Le projet de cité-jardin ne sera que très partiellement réalisé. Dans les premières années, le Foyer Bruxellois se concentre surtout sur l’agrandissement de la cité de la Forêt d’Houthulst, près du canal. Quant à la politique d’assainissement des impasses, elle ne reprend réellement qu’en 1929 : un premier immeuble est édifié, rue de la Philanthropie. Le premier grand chantier de démolition et de reconstruction d’un îlot est entamé en 1936 et donne naissance à la cité du Miroir.

 

La cité du Miroir

 

Pendant les Trente Glorieuses, le Foyer Bruxellois sera à la manœuvre pour la réalisation de plusieurs grands complexes, notamment celui du Rempart des Moines, de la rue Haute ou des Brigittines. Rebaptisée Logement bruxellois en 2016, la société se concentre principalement sur la rénovation des ensembles existants (notamment dans les Marolles) et la construction de nouveaux bâtiments, principalement dans les anciennes communes de Haren ou de Neder-Over-Heembeek.

 

Le complexe des Brigittines

La « Bataille de la Marolle »

À la fin des années 1960, le projet d’extension du Palais de Justice menace plusieurs îlots de la partie est du quartier, qu’on nomme « La Marolle ». Insalubre, peuplé surtout de personnes âgées et défavorisées, ses habitants sont ferrailleurs, chiffonniers et commerçants. Le 30 juin 1969, ils sont un millier à recevoir un avis d’expulsion. Mais ils refusent de partir et la bataille s’engage. Jacques Van der Biest, le « curé des Marolles » (et un des fondateurs de l’ARAU !), dénonce le fonctionnalisme du projet tout en insistant sur la richesse que constitue la mixité du quartier. Il crée et coordonne le Comité Général d’Action des Marolles, lequel organise la mobilisation et permet aux habitants de se tenir informés de l’avancée du projet. Cette mobilisation est fortement médiatisée, de sorte que le ministre de la Justice finit par abandonner les plans, dès la mi-août : la Marolle est sauvée ! Pour fêter la victoire, on organise l’enterrement du Promoteur, de son épouse Bureaucratie et de leur enfant Expropriation.

Cette victoire permet aussi aux habitants de se rendre compte que le quartier a urgemment besoin d’être rénové s’il ne souhaite pas tomber sous la pioche des démolisseurs. La « bataille » a favorisé le dialogue entre habitants et politiques, ce qui permet la mise en place d’une vaste opération de rénovation dans le quartier, dans laquelle les Marolliens auront leur mot à dire : est privilégiée la rénovation des logements existants ; les rues doivent conserver leur tracé ancien, et les gabarits rester identiques ; la mixité fonctionnelle du quartier doit être respectée.
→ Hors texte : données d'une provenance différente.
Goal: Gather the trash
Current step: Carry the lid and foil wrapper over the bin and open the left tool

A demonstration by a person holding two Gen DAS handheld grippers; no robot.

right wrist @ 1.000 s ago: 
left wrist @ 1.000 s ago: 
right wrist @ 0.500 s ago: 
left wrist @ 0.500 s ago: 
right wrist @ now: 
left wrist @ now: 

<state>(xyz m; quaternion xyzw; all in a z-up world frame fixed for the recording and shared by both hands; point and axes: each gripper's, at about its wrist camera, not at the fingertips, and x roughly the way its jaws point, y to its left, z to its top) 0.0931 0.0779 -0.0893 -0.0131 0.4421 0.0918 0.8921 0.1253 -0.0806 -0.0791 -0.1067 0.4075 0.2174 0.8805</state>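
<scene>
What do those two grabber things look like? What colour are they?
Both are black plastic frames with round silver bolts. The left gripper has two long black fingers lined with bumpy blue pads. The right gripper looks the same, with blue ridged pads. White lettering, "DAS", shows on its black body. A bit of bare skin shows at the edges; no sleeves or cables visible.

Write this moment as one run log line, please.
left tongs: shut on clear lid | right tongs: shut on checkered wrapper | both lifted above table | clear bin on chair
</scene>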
La rénovation est lancée en 1970 à travers une opération pilote lancée par l’État et soutenue par la Ville. En tout, 220 logements sont rénovés ou reconstruits par le Foyer Bruxellois, entre les années 1970 et 1990. Les nouvelles constructions (2-10 rue de la Prévoyance) s’alignent sur les bâtiments existants et sont confiées à des architectes différents afin de conserver le côté « melting-pot » du quartier. La Commission des Marolles est chargée de superviser les travaux en prenant en compte les besoins des habitants.